I noticed that Oren had reported his own car stolen two days prior and got a new one the following week. Coincidence? Sure, why not? In the field of vehicular homicide, I’m sure they happen all the time.
I still call him Oren. I do this in part to bug him and also because I just can’t bring myself to use his new name. I can get away with this because I knew him before he changed his name and I keep “forgetting” to use the new one because the old one is so familiar. I don’t want to talk to Gotoguy @ Firmamental. I would rather pretend I’m talking to whatever tiny particle of Orenthal Tibbs that might still exist within that walking corporate echo chamber.
“Mark!”
Speak of the devil. I hang up the phone and look up to see Oren looking at me over the blue Lucite half-wall that separates my desk from the three others that make up my quad. There used to be 12 other employees in this department. Now it’s just me. Expense reduction was a key pillar of last year’s Presidential Mission. Since it would be uncompetitive to raise premiums to make up for losses due to the growing number of catastrophic storm claims, we were told we would need to find those savings from within. What started out as pruning has turned into something closer to corporate Seppuku.
“Hey Oren. What’s up?”
Something is up. Oren did not address me using one of his daily affirmative nicknames (“Maximizing Mark,” “Problem-Solving Simms”) and he didn’t show that microscopic flicker of annoyance he always shows when I use his old name. In fact, he appears to have no blood flow to his face. The man looks like he just saw his own dead body and realized that he is now just an entity floating in the air above it.

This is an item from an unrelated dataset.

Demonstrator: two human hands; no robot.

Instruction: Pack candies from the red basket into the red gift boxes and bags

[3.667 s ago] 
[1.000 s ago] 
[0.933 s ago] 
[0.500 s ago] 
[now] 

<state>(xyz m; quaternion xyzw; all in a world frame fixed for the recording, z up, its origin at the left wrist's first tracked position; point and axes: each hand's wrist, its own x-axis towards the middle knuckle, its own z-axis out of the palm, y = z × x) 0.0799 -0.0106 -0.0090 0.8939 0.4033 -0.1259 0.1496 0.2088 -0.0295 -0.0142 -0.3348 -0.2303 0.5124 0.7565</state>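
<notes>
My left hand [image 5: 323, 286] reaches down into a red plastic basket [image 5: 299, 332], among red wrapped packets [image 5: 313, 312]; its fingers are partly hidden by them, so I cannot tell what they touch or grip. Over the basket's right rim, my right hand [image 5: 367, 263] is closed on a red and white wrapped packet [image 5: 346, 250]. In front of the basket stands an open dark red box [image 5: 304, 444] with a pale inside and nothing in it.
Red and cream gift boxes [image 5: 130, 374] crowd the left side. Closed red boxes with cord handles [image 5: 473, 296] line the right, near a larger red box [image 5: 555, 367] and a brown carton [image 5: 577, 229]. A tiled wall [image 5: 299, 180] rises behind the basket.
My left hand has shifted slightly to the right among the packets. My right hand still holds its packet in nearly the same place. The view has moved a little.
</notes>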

Oren opens his mouth, but all that comes out is a grunt. He coughs several times and leans forward on the partition, holding on to it with white knuckled hands.

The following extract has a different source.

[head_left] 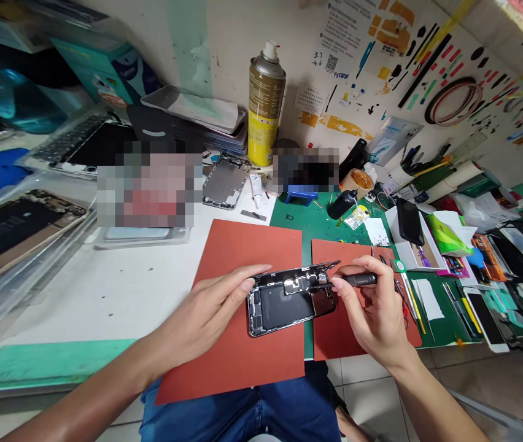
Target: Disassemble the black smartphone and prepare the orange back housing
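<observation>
Opened phone lying between hands, over red mat. Left hand pinching phone's upper left corner, fingers nearly closed. Right hand, fingers curled, gripping black screwdriver at phone's right end.

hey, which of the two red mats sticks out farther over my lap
The left mat, the one under your left hand: its near edge lies over your jeans, while the right mat stops around the green mat's edge.

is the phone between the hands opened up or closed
Open: the phone has its screen raised along one edge, exposing the battery and inner parts.
</observation>
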The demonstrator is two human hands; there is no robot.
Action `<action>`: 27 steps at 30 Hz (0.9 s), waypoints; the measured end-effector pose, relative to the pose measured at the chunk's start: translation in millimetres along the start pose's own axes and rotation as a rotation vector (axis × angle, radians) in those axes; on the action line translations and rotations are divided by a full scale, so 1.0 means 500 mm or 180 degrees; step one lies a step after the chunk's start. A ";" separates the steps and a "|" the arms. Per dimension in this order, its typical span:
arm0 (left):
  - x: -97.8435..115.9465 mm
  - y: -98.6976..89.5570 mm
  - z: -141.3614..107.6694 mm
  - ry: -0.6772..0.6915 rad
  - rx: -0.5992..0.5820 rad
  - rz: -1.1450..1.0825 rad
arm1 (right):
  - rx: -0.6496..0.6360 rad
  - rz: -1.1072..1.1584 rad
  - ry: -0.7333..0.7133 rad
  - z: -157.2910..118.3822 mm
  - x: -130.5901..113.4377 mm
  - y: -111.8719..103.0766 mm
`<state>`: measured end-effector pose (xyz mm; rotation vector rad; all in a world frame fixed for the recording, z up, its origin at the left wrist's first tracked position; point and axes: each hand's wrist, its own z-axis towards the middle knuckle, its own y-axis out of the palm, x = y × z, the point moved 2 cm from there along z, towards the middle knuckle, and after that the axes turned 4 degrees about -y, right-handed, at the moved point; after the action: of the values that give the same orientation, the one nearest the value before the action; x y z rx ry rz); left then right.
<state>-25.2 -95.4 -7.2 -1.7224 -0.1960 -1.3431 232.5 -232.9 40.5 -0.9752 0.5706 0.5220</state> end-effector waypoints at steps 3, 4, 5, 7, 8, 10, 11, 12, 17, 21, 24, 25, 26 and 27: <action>0.004 -0.001 0.001 -0.0024 0.0010 0.0035 | -0.0090 -0.0057 -0.0206 0.007 -0.009 -0.004; 0.005 -0.001 0.001 -0.0031 0.0019 0.0038 | -0.0146 -0.0077 -0.0300 0.011 -0.013 -0.006; 0.006 -0.001 0.002 -0.0032 0.0022 0.0031 | -0.0217 -0.0100 -0.0390 0.015 -0.019 -0.008; 0.008 -0.001 0.003 -0.0015 0.0030 0.0001 | -0.0398 -0.0197 -0.0515 0.024 -0.029 -0.012; 0.008 -0.001 0.004 -0.0004 0.0035 -0.0013 | -0.0479 -0.0300 -0.0550 0.029 -0.033 -0.014; 0.008 0.000 0.004 0.0004 0.0027 -0.0028 | -0.0538 -0.0619 -0.0615 0.038 -0.038 -0.017; 0.008 0.000 0.004 -0.0002 0.0022 -0.0032 | -0.0531 -0.0782 -0.0646 0.042 -0.040 -0.018; 0.008 0.000 0.004 -0.0005 0.0020 -0.0039 | -0.0520 -0.0907 -0.0677 0.046 -0.041 -0.020; 0.008 0.000 0.003 0.0038 0.0011 -0.0100 | -0.0897 -0.0937 -0.0745 0.059 -0.049 -0.024; 0.007 0.001 0.004 0.0065 -0.0013 -0.0105 | -0.0823 -0.1071 -0.0813 0.066 -0.056 -0.030; 0.006 0.001 0.003 0.0069 -0.0021 -0.0113 | -0.0948 -0.0963 -0.0925 0.067 -0.060 -0.029; 0.006 0.001 0.002 0.0067 -0.0020 -0.0118 | -0.1013 -0.0918 -0.0928 0.067 -0.061 -0.029; 0.006 0.001 0.001 0.0066 -0.0017 -0.0123 | -0.1026 -0.0901 -0.0909 0.067 -0.061 -0.029; 0.006 0.001 0.001 0.0060 -0.0022 -0.0128 | -0.0976 -0.0911 -0.0882 0.066 -0.061 -0.029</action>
<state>-23.3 -96.7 -5.2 -1.7191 -0.2167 -1.3901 226.2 -215.4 83.9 -1.2276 0.0983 0.4843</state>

“I just got a call. Hudson wants to see you.”
George Hudson is the president and chief executive officer of the Hudson International Group, the parent company of Firmamental Insurance. He is rumoured to be 122 years old and kept alive by a wide array of biomechanical implants and experimental treatments. He is so reclusive that in my eight years here, I have never even come into contact with another employee who has even seen a
picture
of him.
My first instinct is to assume that the person who brings such news is joking, but Oren is not the joking type. Oren’s idea of funny is limited largely to the outtake reels of corporate training videos in which he has volunteered his services as a background artist. Based on that and the look on his face, I know that this is the real deal, but I still don’t believe it. Why in the hell would the head of the largest insurance company in the country want to see me? It’s not to fire me – Oren could (and would happily) do that all on his own. You don’t get a personal audience with the CEO on your eight-year employment anniversary, which for me doesn’t come up until the end of next month, anyway. Unless I unwittingly pulled some sort of golden ticket out of one of the vending machines or a recently commissioned DNA test has revealed Hudson to be my father, I have no idea why he wants to see me.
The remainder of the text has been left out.